Exercise description —
Only the lines below between the ones containing "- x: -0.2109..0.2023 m" and "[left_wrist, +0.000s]", inclusive, are to be reproduced, each exactly as it stands.

════════════════════

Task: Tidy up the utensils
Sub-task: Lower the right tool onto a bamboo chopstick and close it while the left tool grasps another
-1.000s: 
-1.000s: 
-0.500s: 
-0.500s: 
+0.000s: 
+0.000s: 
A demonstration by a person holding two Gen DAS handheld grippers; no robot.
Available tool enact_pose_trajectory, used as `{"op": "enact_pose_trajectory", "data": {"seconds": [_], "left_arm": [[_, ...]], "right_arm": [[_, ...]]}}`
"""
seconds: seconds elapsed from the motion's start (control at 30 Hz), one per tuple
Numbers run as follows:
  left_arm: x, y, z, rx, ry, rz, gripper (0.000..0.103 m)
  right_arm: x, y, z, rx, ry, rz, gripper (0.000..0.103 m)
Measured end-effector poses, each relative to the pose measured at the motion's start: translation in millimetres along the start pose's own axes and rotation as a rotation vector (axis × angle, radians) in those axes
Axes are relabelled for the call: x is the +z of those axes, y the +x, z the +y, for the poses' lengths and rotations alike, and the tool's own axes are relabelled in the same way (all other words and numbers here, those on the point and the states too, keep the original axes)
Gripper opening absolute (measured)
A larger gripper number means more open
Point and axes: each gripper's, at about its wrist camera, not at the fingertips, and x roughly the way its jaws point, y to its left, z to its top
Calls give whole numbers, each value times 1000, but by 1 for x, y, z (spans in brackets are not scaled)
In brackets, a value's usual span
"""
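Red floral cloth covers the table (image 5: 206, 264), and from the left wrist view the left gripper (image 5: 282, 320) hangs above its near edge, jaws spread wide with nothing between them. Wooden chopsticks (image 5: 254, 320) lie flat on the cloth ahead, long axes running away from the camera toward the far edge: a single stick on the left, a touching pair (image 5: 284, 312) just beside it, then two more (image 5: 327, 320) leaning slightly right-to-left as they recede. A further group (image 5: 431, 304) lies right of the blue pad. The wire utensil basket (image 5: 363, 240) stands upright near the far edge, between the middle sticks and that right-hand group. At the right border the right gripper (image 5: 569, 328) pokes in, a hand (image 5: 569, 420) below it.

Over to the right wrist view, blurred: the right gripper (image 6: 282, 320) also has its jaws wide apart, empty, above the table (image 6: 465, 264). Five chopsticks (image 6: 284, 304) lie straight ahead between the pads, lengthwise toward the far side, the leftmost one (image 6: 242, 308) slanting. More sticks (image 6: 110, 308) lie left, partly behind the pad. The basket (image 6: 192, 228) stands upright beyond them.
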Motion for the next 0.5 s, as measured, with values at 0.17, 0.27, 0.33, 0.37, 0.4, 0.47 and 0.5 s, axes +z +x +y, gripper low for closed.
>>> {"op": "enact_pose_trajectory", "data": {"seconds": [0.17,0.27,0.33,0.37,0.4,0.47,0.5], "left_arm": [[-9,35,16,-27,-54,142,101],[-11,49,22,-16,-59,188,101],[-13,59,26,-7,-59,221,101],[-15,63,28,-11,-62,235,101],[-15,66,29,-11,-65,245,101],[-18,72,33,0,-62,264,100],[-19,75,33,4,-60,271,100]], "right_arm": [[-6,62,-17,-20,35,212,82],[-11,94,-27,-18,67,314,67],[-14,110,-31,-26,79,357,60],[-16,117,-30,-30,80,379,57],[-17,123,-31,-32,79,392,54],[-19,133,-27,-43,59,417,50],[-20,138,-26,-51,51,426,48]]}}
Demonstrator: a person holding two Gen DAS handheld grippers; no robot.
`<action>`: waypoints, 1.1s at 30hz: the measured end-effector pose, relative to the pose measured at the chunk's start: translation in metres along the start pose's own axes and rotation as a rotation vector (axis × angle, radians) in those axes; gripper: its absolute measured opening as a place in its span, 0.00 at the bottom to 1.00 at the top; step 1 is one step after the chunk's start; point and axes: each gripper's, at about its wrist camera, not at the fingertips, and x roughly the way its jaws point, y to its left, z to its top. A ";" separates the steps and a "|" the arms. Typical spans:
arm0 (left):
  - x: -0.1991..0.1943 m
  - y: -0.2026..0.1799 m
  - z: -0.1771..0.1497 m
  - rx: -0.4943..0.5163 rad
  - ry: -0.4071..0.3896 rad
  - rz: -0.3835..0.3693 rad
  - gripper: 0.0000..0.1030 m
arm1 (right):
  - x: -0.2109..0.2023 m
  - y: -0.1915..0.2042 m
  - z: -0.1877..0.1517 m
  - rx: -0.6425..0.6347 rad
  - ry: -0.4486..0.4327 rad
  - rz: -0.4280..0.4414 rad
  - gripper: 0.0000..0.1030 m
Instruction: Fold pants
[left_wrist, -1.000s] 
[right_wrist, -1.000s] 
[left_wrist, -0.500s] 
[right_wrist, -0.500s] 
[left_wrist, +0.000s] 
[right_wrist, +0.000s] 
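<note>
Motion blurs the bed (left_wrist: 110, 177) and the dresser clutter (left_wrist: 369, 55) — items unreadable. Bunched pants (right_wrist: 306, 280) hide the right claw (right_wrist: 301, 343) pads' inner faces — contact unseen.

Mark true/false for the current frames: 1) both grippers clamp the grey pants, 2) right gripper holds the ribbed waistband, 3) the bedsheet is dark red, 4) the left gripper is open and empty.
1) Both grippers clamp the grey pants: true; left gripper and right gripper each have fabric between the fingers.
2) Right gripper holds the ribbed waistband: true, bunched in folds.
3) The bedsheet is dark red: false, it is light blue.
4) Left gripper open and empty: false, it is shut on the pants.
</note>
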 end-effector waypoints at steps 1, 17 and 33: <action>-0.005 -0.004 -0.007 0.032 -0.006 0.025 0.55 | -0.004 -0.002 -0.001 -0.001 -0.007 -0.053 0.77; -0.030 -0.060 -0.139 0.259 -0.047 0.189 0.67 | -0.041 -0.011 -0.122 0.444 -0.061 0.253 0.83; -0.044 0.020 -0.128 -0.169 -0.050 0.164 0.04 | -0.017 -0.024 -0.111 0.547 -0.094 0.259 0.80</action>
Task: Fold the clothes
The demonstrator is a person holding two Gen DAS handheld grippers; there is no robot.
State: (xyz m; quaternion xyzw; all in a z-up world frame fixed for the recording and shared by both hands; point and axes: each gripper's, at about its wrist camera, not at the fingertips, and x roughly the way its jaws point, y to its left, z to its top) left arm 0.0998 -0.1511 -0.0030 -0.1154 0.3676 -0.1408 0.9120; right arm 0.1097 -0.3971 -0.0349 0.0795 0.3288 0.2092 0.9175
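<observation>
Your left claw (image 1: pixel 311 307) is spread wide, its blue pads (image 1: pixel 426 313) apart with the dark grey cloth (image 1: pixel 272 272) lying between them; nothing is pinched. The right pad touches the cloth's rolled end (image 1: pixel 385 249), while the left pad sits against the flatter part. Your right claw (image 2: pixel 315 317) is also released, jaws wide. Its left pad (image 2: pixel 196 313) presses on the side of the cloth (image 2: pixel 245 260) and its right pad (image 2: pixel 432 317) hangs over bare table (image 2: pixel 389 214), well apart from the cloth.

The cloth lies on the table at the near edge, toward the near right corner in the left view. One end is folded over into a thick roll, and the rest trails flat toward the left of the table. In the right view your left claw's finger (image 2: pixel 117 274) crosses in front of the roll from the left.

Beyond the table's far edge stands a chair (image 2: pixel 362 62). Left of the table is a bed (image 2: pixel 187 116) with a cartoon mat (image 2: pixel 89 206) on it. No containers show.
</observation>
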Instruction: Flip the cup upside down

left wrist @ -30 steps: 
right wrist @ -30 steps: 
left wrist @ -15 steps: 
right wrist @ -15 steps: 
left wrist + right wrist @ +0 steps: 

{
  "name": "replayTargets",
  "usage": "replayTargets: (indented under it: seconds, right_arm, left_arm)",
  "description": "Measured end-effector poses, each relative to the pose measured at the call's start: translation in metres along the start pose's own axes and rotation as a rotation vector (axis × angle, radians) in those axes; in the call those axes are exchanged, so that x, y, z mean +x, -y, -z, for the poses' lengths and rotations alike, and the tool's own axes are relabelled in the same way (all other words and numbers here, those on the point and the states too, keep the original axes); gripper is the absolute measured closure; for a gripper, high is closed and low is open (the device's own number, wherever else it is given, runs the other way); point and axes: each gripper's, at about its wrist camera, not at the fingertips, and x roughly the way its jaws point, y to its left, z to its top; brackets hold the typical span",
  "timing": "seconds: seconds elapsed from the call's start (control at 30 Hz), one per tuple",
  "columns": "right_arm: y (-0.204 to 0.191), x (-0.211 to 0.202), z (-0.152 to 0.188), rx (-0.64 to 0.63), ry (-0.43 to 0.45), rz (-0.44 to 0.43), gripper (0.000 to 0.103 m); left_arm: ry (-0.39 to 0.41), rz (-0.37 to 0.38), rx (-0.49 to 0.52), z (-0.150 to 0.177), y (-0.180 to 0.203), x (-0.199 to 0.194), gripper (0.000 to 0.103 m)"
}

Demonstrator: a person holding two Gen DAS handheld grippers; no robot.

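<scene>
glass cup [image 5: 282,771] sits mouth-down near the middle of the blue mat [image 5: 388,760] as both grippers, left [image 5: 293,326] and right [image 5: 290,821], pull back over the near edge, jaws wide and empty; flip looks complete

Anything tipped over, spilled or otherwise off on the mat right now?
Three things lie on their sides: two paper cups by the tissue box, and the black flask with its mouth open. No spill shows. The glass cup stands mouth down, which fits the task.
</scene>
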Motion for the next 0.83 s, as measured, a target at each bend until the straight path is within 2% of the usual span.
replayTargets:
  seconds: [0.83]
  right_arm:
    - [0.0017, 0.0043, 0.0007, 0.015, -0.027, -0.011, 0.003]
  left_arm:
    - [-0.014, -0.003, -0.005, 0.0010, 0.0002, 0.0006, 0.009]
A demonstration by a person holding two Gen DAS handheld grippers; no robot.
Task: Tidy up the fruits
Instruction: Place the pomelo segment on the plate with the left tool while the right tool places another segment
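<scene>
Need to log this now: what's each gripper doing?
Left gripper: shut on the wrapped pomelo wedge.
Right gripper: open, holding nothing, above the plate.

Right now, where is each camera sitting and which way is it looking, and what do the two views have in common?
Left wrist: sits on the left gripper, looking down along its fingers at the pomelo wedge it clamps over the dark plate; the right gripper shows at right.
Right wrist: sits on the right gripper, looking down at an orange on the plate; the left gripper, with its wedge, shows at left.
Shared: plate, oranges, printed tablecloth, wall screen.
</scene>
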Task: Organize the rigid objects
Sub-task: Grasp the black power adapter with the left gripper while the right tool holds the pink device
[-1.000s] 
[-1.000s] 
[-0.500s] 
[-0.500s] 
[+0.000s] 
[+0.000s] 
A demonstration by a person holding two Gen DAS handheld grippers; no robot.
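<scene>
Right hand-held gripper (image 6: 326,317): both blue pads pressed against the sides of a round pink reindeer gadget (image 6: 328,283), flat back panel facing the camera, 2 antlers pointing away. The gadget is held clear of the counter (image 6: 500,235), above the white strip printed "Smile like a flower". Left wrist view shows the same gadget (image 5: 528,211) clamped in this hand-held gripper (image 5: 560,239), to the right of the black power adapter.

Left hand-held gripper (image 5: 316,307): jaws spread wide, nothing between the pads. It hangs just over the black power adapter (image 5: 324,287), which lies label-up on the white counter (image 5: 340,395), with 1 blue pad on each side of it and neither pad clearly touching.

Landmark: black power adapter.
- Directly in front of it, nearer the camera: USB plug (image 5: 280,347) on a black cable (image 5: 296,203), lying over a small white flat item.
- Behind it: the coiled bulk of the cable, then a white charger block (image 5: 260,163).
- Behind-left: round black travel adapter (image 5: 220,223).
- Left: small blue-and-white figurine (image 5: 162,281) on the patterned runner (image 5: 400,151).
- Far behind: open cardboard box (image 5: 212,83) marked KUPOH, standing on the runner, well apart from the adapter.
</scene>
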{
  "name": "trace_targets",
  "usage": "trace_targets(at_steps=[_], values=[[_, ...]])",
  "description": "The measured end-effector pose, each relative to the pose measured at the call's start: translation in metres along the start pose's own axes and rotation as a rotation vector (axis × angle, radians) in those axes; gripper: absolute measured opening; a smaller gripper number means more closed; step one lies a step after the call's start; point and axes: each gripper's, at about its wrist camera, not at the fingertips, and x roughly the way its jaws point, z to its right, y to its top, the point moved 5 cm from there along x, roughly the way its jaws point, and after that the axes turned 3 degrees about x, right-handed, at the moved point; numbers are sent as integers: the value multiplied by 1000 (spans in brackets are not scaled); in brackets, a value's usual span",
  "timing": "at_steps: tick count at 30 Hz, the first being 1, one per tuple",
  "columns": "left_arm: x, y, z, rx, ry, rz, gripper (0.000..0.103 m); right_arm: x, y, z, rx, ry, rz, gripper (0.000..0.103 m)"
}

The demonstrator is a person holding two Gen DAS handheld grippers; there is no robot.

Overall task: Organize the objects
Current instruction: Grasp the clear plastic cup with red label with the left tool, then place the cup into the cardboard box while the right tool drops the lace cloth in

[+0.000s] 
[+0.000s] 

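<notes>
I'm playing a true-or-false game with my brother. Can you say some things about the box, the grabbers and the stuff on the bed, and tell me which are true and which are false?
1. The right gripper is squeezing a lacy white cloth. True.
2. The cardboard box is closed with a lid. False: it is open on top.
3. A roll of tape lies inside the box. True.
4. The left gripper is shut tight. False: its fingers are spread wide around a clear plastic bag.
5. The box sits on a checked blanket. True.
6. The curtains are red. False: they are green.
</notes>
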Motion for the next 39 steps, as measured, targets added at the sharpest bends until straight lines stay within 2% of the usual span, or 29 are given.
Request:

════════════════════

Answer box —
  - x: -0.2109..0.2023 m
  - y: -0.1915..0.2042 m
  - z: -0.1877..0.1517 m
  - rx: -0.6425..0.6347 rad
  - ry: -0.4486..0.4327 rad
  - rz: -0.4280..0.4414 rad
  - gripper: 0.0000..0.1030 m
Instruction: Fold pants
[left_wrist, -1.000s] 
[right_wrist, -1.000s] 
[left_wrist, -0.500s] 
[right_wrist, -0.500s] 
[left_wrist, +0.000s] 

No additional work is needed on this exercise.